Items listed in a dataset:
___
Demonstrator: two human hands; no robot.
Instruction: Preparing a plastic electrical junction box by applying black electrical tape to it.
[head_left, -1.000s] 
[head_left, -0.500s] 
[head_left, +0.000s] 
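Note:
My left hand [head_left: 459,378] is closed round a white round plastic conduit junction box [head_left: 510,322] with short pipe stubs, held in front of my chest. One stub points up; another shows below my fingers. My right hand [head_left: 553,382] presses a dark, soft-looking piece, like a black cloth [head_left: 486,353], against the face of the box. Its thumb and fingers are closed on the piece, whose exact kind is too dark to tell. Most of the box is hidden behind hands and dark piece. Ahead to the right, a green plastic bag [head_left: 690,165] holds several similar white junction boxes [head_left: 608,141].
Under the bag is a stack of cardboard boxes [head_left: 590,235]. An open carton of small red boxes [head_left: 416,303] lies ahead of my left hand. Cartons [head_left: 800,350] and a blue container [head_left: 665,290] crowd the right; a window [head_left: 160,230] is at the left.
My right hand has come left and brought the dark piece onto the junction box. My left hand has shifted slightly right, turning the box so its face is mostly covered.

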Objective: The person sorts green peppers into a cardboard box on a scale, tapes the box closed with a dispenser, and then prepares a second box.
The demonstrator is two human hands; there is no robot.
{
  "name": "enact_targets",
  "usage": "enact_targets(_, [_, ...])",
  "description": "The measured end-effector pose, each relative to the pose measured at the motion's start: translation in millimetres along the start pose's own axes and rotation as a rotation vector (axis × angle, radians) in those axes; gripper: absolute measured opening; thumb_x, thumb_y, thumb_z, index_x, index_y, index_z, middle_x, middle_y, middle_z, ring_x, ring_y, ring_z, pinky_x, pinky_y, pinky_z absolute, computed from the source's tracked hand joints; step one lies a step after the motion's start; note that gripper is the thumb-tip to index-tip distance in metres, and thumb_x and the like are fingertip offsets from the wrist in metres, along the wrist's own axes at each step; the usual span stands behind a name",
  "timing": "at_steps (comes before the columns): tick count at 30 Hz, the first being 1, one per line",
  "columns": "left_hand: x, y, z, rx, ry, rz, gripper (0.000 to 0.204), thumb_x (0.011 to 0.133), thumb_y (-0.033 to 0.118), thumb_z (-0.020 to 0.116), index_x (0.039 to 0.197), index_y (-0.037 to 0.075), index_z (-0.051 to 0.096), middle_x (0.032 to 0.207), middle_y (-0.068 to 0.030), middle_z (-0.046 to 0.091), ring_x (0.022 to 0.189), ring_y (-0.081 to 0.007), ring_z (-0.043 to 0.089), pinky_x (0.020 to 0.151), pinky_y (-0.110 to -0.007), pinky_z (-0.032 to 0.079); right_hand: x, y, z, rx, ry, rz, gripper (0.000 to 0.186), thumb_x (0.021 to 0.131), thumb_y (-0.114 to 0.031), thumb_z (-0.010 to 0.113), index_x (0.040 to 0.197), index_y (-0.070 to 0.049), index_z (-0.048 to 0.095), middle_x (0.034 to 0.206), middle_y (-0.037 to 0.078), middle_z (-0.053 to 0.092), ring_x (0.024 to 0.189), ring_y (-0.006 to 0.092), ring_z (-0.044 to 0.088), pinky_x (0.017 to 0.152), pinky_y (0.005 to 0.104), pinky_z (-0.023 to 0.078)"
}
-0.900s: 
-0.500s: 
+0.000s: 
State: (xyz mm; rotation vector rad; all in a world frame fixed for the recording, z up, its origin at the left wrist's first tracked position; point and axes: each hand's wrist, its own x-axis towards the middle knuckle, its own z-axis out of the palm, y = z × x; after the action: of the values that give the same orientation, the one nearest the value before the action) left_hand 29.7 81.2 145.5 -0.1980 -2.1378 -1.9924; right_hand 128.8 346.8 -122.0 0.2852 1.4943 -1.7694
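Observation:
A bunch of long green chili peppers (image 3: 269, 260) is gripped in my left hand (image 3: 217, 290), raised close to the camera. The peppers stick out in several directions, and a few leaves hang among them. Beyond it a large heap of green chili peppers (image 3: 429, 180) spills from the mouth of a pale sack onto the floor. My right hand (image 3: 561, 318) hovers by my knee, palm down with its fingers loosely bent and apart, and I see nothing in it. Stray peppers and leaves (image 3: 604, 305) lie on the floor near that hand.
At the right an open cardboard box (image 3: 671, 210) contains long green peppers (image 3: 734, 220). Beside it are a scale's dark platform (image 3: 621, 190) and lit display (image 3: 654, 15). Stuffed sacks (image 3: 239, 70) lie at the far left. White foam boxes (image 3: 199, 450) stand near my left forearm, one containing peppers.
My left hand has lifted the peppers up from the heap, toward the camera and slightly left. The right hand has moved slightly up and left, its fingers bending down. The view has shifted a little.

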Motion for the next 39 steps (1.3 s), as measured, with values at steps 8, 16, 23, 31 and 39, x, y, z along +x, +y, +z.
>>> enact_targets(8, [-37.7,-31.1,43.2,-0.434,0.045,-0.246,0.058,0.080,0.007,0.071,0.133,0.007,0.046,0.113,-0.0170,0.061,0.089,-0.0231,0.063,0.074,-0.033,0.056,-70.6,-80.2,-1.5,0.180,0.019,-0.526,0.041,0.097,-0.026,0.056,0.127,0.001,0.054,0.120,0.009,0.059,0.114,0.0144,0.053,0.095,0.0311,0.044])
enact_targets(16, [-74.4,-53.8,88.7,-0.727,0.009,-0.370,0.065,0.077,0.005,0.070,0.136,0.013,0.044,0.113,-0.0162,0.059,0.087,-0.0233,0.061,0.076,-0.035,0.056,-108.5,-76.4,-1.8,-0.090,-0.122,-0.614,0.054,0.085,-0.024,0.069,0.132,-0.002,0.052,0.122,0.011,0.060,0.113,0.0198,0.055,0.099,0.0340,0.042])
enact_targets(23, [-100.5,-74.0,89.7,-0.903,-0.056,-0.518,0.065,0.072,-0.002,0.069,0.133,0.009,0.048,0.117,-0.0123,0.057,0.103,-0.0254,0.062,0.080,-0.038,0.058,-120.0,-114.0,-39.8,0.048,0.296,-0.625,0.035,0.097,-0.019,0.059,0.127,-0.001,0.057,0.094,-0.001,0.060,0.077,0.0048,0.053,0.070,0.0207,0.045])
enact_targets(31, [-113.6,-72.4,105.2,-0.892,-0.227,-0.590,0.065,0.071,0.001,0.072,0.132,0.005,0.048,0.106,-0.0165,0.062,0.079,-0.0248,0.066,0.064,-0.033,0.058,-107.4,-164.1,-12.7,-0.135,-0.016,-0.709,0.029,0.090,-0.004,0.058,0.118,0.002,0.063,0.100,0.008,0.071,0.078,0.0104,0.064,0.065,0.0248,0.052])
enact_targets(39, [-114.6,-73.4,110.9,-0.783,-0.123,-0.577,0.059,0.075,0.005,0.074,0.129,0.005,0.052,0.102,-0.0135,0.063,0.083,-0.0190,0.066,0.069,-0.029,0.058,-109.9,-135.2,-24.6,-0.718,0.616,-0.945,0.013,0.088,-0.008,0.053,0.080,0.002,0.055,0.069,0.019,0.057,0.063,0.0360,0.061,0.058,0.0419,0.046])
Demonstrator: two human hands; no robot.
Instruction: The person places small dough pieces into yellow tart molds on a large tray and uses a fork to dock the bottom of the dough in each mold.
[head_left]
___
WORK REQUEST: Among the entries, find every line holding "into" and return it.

WRITTEN RESPONSE:
Objective: The person sorts green peppers into a cardboard box on a scale, tapes the box closed with a dispenser, and then prepares a second box.
Instruction: The person places small dough pieces into yellow tart molds on a large tray and uses a fork to dock the bottom of the dough in each mold.

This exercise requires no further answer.